The Smithwick Rogue Suspending Rattlin' Rogue is one of my most used jerkbaits. It's inexpensive, it comes in some good colors, and it just works. Any time I want to stick a lure right in submerged tree, it gets the call. That might also be why I catch so many good fish on it, I'm not afraid to lose one. Maybe because of the price point these lures sometimes require more tinkering to get them right, but for less than 5 bucks a pop, who do you want?
Smithwick Suspending Rogues.
For colors on these lures I've experimented with lot's of different things, but I like a general rule of bright day (sunny) I use bright lures. One pattern that works for me is blue back/silver sides/orange belly. The XS4, Rogue, and Husky Jerk are all available in this color. The XRap isn't, but you can color the belly of the blue pattern model with an orange Sharpie like I do. One color that Rapala should make the XRap in is "Purpledescent". They offer it in other lures, but not the XRap. I email them all the time about it. They probably have my email blocked by now.
One color that's popular is purple back/chartreuse sides/white belly. I've colored some Rogues like this, and some days they really worked, others not so much."Clown" is another bright pattern lot's of folks like, and I like it too. On cloudy days, I like a more natural, translucent color. Of course, this isn't written in stone. I know someone who uses bright chartreuse almost exclusively and really nails them, but I can't seem to get them to hit that color except when the water is cloudy, so go figure. Don't be afraid to use some Sharpies or highlighter pens, you never know if you'll find the right custom color that really works.

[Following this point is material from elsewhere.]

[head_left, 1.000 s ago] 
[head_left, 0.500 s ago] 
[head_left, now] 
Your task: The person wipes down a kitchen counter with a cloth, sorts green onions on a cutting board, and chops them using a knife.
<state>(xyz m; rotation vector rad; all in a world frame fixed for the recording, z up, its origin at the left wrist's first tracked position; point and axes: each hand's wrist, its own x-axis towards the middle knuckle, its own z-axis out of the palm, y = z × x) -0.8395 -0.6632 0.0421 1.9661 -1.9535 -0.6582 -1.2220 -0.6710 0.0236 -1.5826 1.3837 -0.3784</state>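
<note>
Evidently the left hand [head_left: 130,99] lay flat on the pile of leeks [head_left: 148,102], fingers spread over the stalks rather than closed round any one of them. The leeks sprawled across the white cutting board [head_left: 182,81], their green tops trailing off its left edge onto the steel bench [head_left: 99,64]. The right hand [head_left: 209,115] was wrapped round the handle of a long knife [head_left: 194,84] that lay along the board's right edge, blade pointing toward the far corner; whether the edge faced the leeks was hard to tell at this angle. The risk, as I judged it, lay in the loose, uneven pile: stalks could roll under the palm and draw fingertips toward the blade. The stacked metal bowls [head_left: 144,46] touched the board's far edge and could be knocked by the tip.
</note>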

As the water gets into the 50-degree range and rising, fish start responding to a little more "jerk" in the jerkbait. I like to start out working the lure just a little faster than I think will work, just to see if the fish are "turned on". You can always slow it down of deadstick it beside cover if you aren't getting any reaction from a faster retrieve. A lure that sinks slightly here is not a bad thing if you are working the lure faster, it can even help you get a little deeper retrieve, sinking on the pause between jerks. All through the pre-spawn different retrieves and pauses should be experimented with, you just never know how the fish will react on any given day, and don't think that the fish will always hit a jerkbait during early prespawn, I've had several slow days that I turned around by using a shaky head or grub near or on the bottom. If you're fishing with a buddy, I can't think of a better way to locate active fish early in the year than have one person throw a jerkbait and the other follow up with a grub swam near bottom, covering most of the water column.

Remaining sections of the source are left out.